To examine the relationship between workplace violence perpetrated by clients, their innate neurophysiological response to dis‐ease, and the resulting interactions with healthcare providers.
Client‐on‐worker violence remains a problem globally. Workplace violence risk factors have been documented. A gap remans in understanding what has happened to clients that perpetrate violence, and the link between adverse childhood experiences, the neuroscience of threat, and trauma‐informed care.
This explanatory study was part of a larger descriptive study.
Managers, directors, health/safety staff, nurses and educators (n=99) from Australian rural and metropolitan health services participated in individual and group interviews. Following inductive thematic analysis, a secondary analysis, informed by understandings of adverse childhood experiences, polyvagal theory, and trauma‐informed care, was conducted. Analysis was guided by the question: what happens to clients that causes them to instigate violence against healthcare workers? Reporting of this research adheres to the COREQ guidelines.

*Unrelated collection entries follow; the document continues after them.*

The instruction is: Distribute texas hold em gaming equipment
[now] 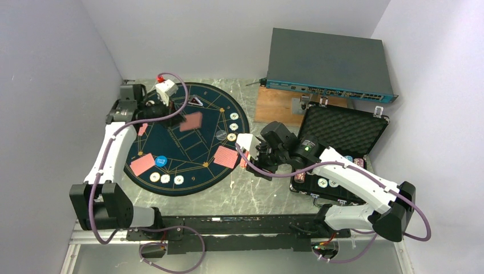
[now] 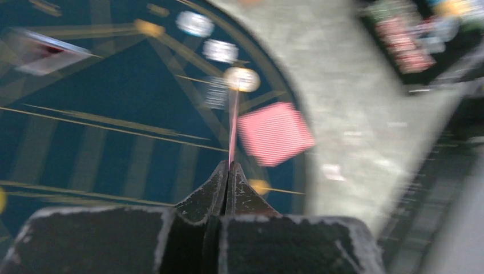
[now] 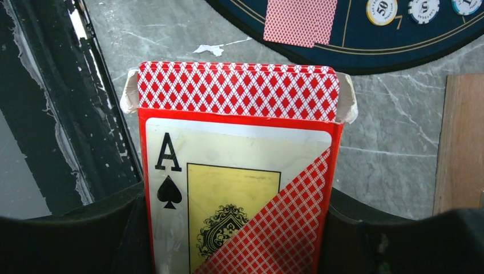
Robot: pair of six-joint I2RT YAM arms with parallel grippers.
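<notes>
- Left gripper (image 2: pixel 229 168) pinches a thin red-backed card (image 2: pixel 233 128) edge-on over the round navy mat (image 1: pixel 188 148).
- Round whitish chips (image 1: pixel 233 127) dot the mat's right rim.
- Right gripper (image 3: pixel 237 240) clasps a glossy rectangular card box (image 3: pixel 240 165), lattice-backed deck (image 3: pixel 237 91) inside, above the marbled worktop (image 3: pixel 388 131).

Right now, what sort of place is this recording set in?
Probably a robotics lab cell staged for poker: plain pale walls box in a marble-look table carrying a navy card mat, with a rack-style electronics unit at the back.
</notes>
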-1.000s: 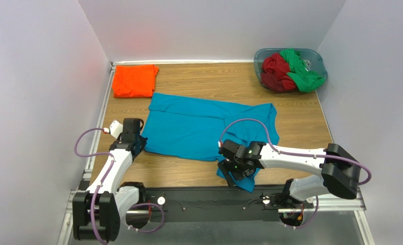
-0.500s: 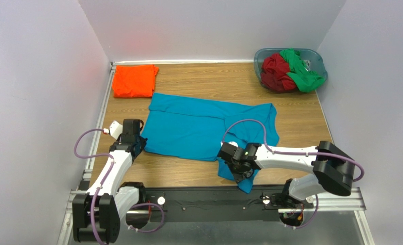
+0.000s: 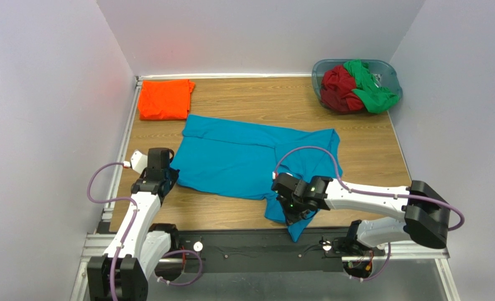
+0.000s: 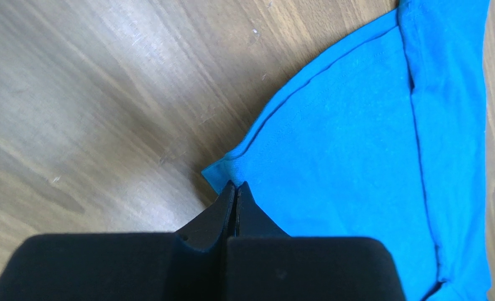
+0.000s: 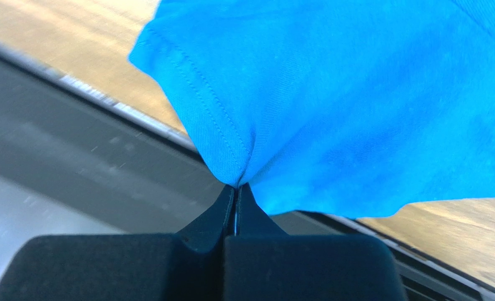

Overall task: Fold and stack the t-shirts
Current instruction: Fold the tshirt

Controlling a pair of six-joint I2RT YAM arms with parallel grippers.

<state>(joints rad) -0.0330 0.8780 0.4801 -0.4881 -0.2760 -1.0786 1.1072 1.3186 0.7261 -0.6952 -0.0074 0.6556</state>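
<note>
A teal-blue t-shirt (image 3: 244, 157) lies spread across the middle of the wooden table. My left gripper (image 3: 167, 177) is shut on its near left corner; in the left wrist view the closed tips (image 4: 234, 186) pinch the hemmed corner of the cloth (image 4: 357, 157). My right gripper (image 3: 292, 218) is shut on the shirt's near right part, which hangs over the table's front edge. The cloth (image 5: 357, 94) bunches into those closed tips (image 5: 236, 187). A folded bright orange t-shirt (image 3: 165, 99) lies at the far left. Dark red (image 3: 339, 88) and green (image 3: 372, 91) t-shirts are crumpled in the tub.
The grey-blue plastic tub (image 3: 391, 74) stands at the far right corner. White walls enclose the table on three sides. A black rail (image 3: 244, 241) runs along the front edge under the right gripper.
The right gripper went from open to shut on the shirt's near right part and slid slightly right along the front edge. The left gripper shifted slightly, still shut.
</note>
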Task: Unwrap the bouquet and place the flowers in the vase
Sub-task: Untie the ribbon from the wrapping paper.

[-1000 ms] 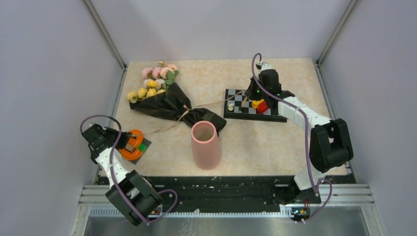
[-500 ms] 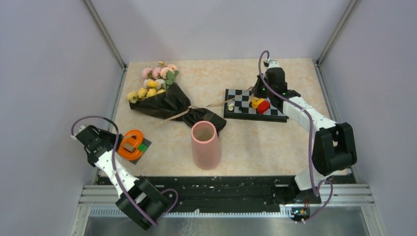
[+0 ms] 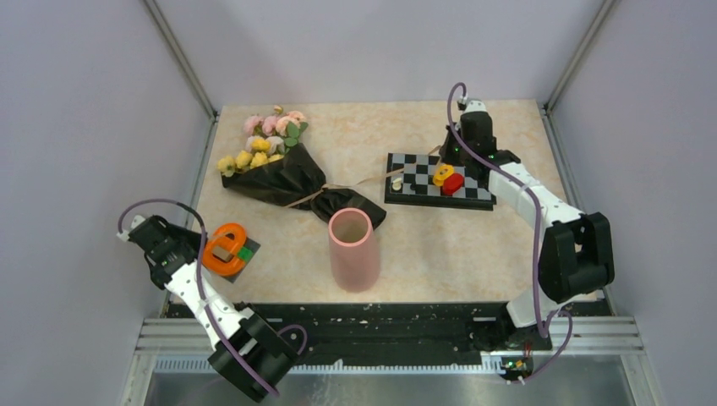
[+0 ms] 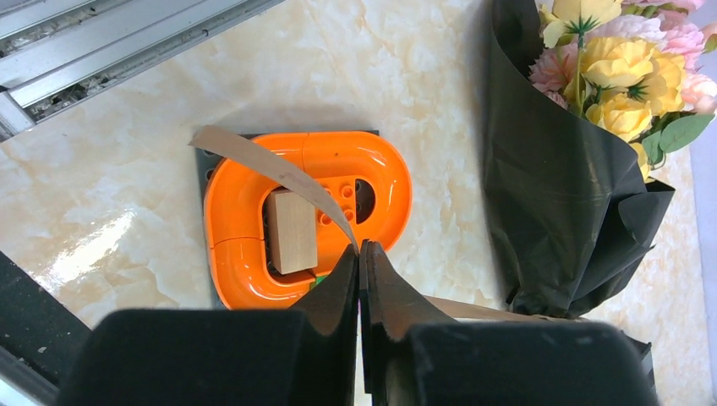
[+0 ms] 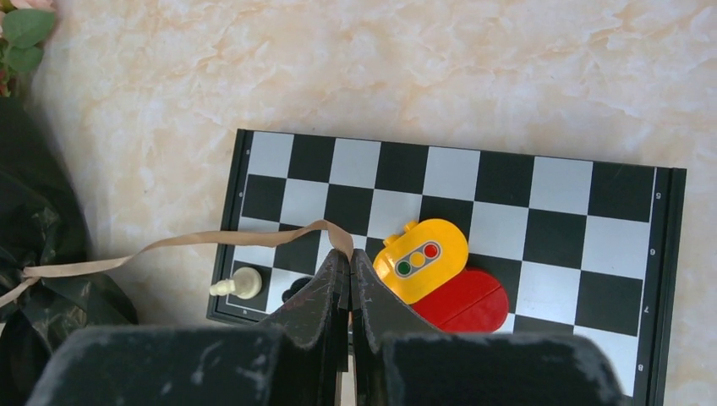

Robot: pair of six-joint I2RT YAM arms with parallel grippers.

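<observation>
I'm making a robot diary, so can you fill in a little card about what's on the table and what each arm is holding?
left end effector: shut on one end of the ribbon, near the orange ring toy
right end effector: shut on the other end, near the chessboard
bouquet: lying down, black wrapping on
vase: upright, no flowers inside

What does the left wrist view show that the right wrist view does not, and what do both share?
Only left wrist: an orange ring track with a wooden block inside, yellow blooms, the left tool. Only right wrist: the chessboard, a yellow traffic-light block, a red block, a white pawn, the right tool. Both: black wrapping, marbled table, and tan ribbon pinched in a shut tool.
</observation>
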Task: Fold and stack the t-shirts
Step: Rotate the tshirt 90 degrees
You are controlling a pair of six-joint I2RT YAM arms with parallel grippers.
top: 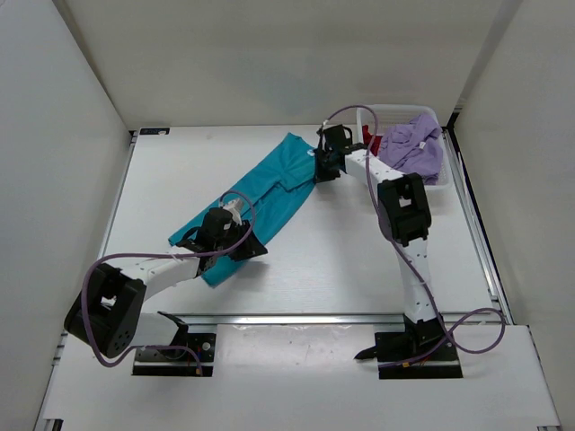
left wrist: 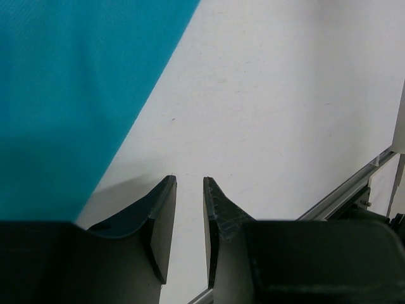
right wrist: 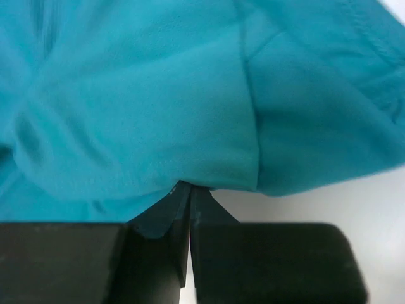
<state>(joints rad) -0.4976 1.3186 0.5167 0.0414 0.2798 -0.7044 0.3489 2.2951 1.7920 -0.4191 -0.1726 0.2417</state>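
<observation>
1. At the left gripper: jaws parted by a narrow gap, with nothing between them but bare table.
2. Just right of the straight edge of the teal t-shirt in the wrist view, low over the white surface. No visible contact with the cloth.
3. At the right gripper: jaws pressed together, the tips meeting right at a folded hem of the teal cloth, which bulges above them. Cannot tell whether any fabric is nipped between the tips.
4. From above: a long, slanting strip of teal across the middle of the table, lower end by the left gripper, far end under the right gripper, with a sleeve spread out at that far end.
5. Further out, in the far right corner: a white mesh basket, standing right of the right gripper, close by.
6. Heaped inside it, the lavender t-shirt, crumpled and spilling toward the near rim.
7. At the left edge of that heap, a small patch of the dark red t-shirt, mostly hidden behind the right arm's wrist.
</observation>
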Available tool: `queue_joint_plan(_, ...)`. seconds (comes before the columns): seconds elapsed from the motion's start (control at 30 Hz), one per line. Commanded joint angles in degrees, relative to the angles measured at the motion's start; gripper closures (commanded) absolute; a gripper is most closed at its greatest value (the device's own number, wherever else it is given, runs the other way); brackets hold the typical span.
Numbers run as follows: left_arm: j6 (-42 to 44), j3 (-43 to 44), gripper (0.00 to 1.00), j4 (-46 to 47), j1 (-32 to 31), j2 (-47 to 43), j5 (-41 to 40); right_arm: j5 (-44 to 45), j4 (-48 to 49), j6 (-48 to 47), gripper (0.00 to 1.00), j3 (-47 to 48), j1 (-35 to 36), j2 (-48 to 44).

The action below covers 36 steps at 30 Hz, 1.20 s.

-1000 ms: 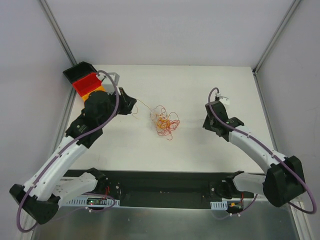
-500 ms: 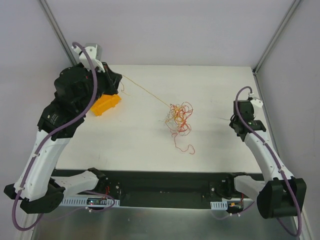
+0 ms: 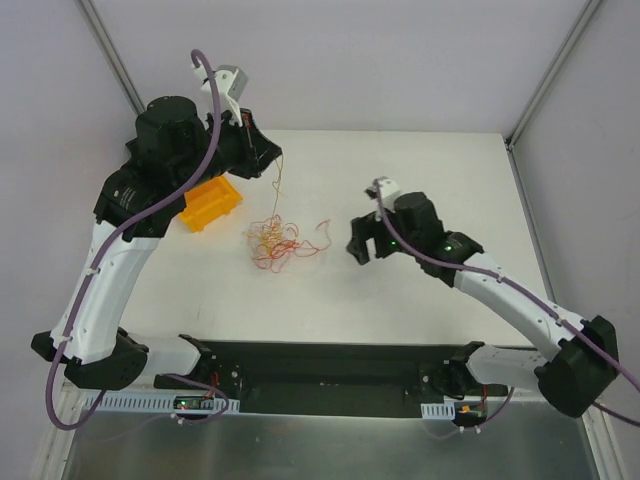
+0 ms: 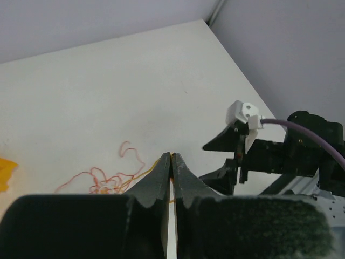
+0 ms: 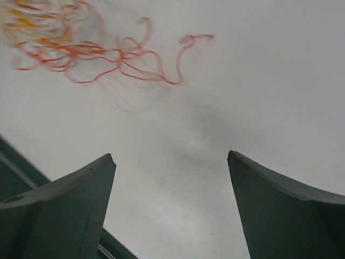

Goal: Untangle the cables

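The cables (image 3: pixel 280 240) are a loose tangle of thin orange, red and yellow strands lying left of the table's centre. One yellow strand rises from the tangle to my left gripper (image 3: pixel 272 157), which is held high above it. In the left wrist view that gripper (image 4: pixel 172 156) is shut on the yellow strand, with the tangle (image 4: pixel 102 181) below. My right gripper (image 3: pixel 358 243) hovers just right of the tangle. It is open (image 5: pixel 170 156) and holds nothing, with red loops of the cables (image 5: pixel 91 51) ahead of its fingers.
An orange bin (image 3: pixel 210 203) sits on the table at the far left, under the left arm. The right arm (image 4: pixel 269 156) shows in the left wrist view. A black rail (image 3: pixel 320 365) runs along the near edge.
The right gripper has opened and swung left to the tangle. The left gripper has shifted right, still pinching its strand, which now hangs down instead of stretching out. The tangle has moved left.
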Motion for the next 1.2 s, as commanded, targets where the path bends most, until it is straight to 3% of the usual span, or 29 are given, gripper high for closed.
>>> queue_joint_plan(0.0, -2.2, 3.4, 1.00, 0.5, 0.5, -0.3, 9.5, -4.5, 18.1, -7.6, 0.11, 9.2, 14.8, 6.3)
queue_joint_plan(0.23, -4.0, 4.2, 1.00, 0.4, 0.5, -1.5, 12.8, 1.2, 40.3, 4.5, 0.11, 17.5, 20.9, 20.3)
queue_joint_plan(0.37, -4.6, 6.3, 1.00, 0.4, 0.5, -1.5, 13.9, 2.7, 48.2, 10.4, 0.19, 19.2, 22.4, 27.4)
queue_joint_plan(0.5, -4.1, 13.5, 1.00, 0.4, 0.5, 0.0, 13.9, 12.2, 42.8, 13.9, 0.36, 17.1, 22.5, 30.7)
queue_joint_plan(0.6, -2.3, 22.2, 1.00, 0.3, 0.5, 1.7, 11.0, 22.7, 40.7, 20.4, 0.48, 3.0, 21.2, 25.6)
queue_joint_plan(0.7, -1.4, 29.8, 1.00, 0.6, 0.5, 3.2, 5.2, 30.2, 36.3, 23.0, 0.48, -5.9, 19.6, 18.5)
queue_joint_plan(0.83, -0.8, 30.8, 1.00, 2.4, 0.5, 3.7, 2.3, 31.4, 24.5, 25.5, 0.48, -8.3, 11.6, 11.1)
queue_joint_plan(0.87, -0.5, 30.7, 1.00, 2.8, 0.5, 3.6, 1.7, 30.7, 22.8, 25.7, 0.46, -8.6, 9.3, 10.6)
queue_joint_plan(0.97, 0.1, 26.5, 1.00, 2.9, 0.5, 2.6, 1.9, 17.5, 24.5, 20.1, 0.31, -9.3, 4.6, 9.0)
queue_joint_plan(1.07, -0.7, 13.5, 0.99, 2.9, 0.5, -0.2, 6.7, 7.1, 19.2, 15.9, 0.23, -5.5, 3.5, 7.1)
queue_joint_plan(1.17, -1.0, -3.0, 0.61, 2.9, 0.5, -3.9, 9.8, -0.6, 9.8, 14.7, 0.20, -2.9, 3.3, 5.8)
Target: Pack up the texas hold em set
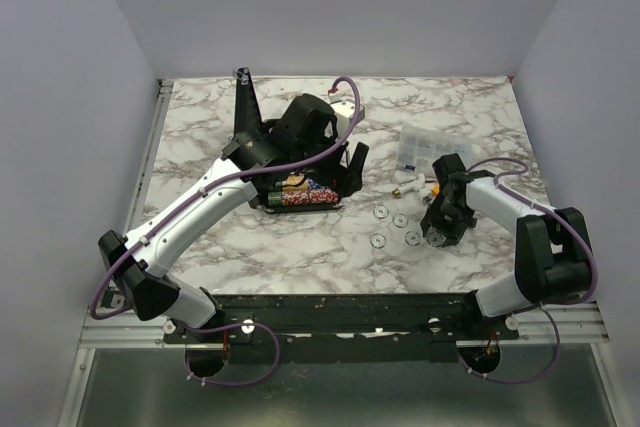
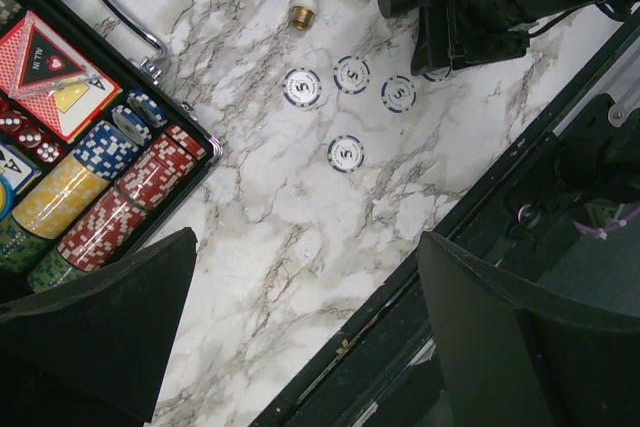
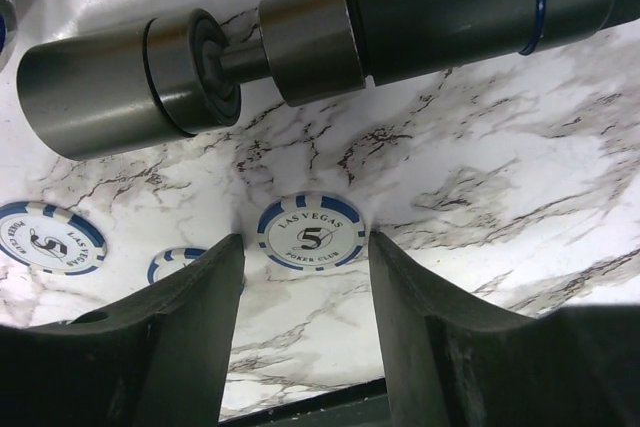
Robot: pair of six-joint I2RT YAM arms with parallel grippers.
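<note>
- The right gripper [image 3: 305, 242] was down at the white-and-grey marble tabletop [image 3: 500, 177], its jaws part-spread and pinching nothing yet. They straddled a single white poker chip with blue edge marks and a "5" on its face [image 3: 310, 234].
- That chip lay flat, squarely between the two dark fingers [image 3: 195, 327]. The one on the right of the wrist view was at its rim or touching it, and the other stood just off it. As the chip is a disc with no long axis, I judged any line across it would serve for the squeeze.
- A dark grey cylindrical tool [image 3: 190, 77] lay just beyond the chip, apart from it.
- Four more chips of the same kind [image 2: 345, 154] lay loose between this gripper and the flat black hinged case [image 2: 208, 150], which was open on the robot's left side of the table.
- The case held rows of red, blue and yellow chips [image 2: 130, 197] and a red triangular card [image 2: 40, 57].
- The left gripper [image 2: 308, 242] hung above the case's near edge, jaws wide and empty.
- The right arm was plainly the nearer to the loose chips, and their trip would run leftward to the case.
</note>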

Clients can react aggressively when under perceived threat. Themes included: client stress and trauma, previous client trauma, impact of care provision on client, and trauma‐informed care.
Healthcare services can be experienced as stressful environments. Coupled with high incidences of past trauma, clients’ assessment of risk and safety can be compromised resulting in inappropriate reactivity when staff are trying to provide care. Care provision can be perceived as a threat to clients’ physical and psychological safety, activating the fight protective response resulting in aggression. Understanding and applying neuroscience and implementing a cultural change of trauma‐informed care has the potential to reduce workplace violence. Even with these understandings, it is imperative that healthcare staff are protected and feel safe at work.
Relevance to clinical practice
Understanding trauma and the neuroscience of threat and safety can assist staff to understand what happens to clients that causes them to instigate violence against healthcare providers and implement systems and strategies to respond to such threat.